The company recently announced a shift in strategy, replacing its plans for electric SUVs with hybrids, a move that’s anticipated to cost nearly $2 billion. Additionally, production of the next electric pickup truck has been pushed back to 2027. This pivot highlights the increasing challenges in the electric vehicle market as Ford adapts to changing market dynamics.

Ford’s consensus price target of $13.48 remains 20% higher than where the stock trades.

Pfizer was similarly named a “dividends aristocrat”, offering a compelling 5.79% dividend and for the first time in over a year, analysts have rated Pfizer a Moderate Buy, with a consensus price target of $34.54, indicating nearly 19.5% upside potential.

BP’s solid dividend yield of 5.67% was also highlighted. Its YTD performance has not been stellar (-4%), but its P/E ratio may now put it in bargain territory (it was 10.51 at the time MarketBeat was writing).

“Despite these positives, BP remains in a steep downtrend, showing relative strength in the sector. A critical level to watch is $34 and its 20-day SMA; if BP can reclaim and consolidate above this level, it could signal a shift in momentum and a potential bottoming pattern.”

The Telegraph has tipped Reckitt Benckiser - the British-Dutch multinational consumer goods company. Its share price has plummeted by 31% over the last three years, driven by high inflation. However, with inflation beginning to stabilize, consumers are less likely to turn to cheaper alternatives. Reckitt is now prioritizing its rapidly growing brands and reducing costs to improve profitability. The company is financially stable, with room for strategic investments, and it currently provides a dividend yield of 4.6%. While there are some legal challenges in the baby formula sector, the long-term prospects appear positive.

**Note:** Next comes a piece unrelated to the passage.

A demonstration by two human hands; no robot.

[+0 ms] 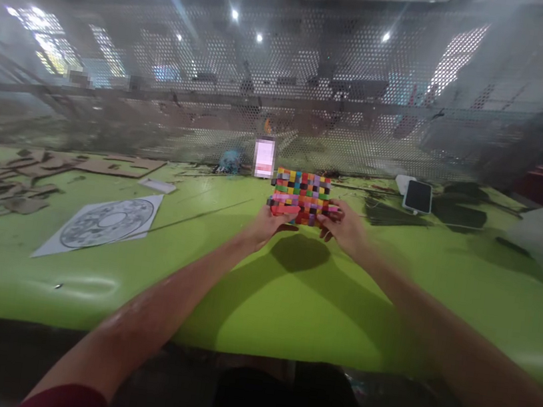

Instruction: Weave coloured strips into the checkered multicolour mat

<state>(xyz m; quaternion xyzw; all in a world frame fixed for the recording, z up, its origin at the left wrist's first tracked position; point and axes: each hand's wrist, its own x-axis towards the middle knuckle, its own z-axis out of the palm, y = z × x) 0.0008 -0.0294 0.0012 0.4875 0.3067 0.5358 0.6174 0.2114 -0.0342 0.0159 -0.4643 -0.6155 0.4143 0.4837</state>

LVMH, the French luxury goods company, has been tipped by The Times of London. Its price has declined by 12% this year, driven by slower sales growth and concerns about the future of the luxury market, especially in China. Despite these challenges, LVMH remains a dominant force in the luxury sector, thanks to its vast scale, diverse brand portfolio, and design expertise. With a forward P/E of 21, a strong operating margin, and an attractive dividend, LVMH has caught the attention of investors like Terry Smith (the CEO of Fundsmith). As the industry stabilizes, the shares present a compelling value opportunity.

EXTRA GRADE
THE WEEK AHEAD
All eyes are on Nvidia’s Wednesday results.
  • Monday: US durable goods orders (July), UK markets are closed for the summer bank holiday.

  • Tuesday: US consumer confidence (August).

  • Wednesday: Eurozone M3 money supply (July). Earnings: Nvidia, Salesforce, CrowdStrike.

  • Thursday: Eurozone economic sentiment (August).

  • Friday: Japan retail sales and industrial production (July), Japan unemployment rate (July), eurozone inflation (August), eurozone unemployment rate (July), UK M4 money supply (July), US personal income and outlays (July).